• **Required work**: Write out exactly the lines below that run from the one containing "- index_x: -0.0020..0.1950" through the one containing "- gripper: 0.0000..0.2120", both included, with no other lines.

• **Data provided**:
+===+

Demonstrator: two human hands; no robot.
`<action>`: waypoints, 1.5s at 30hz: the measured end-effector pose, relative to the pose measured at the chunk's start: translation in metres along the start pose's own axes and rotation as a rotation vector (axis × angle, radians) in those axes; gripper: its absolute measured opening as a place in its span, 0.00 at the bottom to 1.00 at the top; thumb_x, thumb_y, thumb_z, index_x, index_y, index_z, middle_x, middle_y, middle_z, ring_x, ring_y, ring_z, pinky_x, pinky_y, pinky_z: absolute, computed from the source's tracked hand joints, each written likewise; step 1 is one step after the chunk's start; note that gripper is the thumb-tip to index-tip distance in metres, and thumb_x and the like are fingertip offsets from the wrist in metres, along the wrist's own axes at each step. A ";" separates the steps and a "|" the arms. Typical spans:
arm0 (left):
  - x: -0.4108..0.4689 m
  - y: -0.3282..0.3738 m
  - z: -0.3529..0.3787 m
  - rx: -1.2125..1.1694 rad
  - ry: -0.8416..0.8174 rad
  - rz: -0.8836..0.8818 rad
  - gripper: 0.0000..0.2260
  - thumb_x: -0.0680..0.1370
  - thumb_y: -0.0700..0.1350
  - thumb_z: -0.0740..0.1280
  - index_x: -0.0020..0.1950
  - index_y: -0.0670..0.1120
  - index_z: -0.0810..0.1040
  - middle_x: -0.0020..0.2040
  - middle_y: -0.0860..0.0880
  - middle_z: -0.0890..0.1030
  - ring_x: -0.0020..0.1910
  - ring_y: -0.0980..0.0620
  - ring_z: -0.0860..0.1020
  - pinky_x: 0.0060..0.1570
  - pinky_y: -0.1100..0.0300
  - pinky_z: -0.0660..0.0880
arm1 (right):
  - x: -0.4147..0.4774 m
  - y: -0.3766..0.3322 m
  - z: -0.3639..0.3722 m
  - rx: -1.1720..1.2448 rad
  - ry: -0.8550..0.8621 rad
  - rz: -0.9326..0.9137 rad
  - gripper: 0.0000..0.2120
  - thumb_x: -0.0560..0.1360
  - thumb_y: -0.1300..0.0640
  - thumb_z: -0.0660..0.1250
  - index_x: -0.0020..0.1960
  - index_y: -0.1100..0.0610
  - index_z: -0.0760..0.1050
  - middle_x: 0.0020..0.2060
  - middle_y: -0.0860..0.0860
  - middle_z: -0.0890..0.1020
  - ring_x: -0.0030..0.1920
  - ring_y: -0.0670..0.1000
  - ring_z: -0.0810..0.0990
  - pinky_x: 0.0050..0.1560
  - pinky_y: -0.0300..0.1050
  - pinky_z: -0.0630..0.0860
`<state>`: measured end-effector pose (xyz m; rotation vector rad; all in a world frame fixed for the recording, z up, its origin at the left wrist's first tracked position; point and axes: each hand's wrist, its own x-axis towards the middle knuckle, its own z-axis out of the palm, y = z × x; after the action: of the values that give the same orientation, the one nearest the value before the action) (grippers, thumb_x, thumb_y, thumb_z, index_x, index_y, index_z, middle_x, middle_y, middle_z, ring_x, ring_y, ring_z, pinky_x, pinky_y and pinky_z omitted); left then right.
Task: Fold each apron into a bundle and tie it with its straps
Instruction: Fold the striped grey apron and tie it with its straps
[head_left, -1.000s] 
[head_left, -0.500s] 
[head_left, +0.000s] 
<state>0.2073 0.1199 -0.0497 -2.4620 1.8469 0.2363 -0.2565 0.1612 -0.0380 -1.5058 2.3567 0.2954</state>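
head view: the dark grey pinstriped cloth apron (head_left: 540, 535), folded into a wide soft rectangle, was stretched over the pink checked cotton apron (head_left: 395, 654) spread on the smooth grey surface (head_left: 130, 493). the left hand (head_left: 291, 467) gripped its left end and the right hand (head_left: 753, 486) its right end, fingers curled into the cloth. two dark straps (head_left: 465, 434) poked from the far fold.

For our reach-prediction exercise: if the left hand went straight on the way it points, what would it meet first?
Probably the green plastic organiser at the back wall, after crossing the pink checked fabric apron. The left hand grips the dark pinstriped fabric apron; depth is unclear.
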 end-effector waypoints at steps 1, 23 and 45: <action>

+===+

• **Response area**:
  - index_x: -0.0020..0.1950
  - index_y: -0.0670..0.1120
  - index_z: -0.0810..0.1040
  - middle_x: -0.0020..0.2040
  - middle_y: -0.0860..0.0880
  - middle_z: -0.0890..0.1030
  - ring_x: -0.0020..0.1910
  - ring_y: -0.0980..0.0620
  - ring_z: -0.0860..0.1020
  - pinky_x: 0.0060..0.1570
  - pinky_y: -0.1100..0.0300
  - pinky_z: -0.0660..0.0880
arm1 (right):
  - x: -0.4147..0.4774 m
  - y: -0.3766..0.3322 m
  - z: -0.3639..0.3722 m
  - rx: -1.1720..1.2448 rad
  - ry: -0.8550..0.8621 rad
  - rz: -0.9326..0.9137 rad
  - gripper: 0.0000..0.2120

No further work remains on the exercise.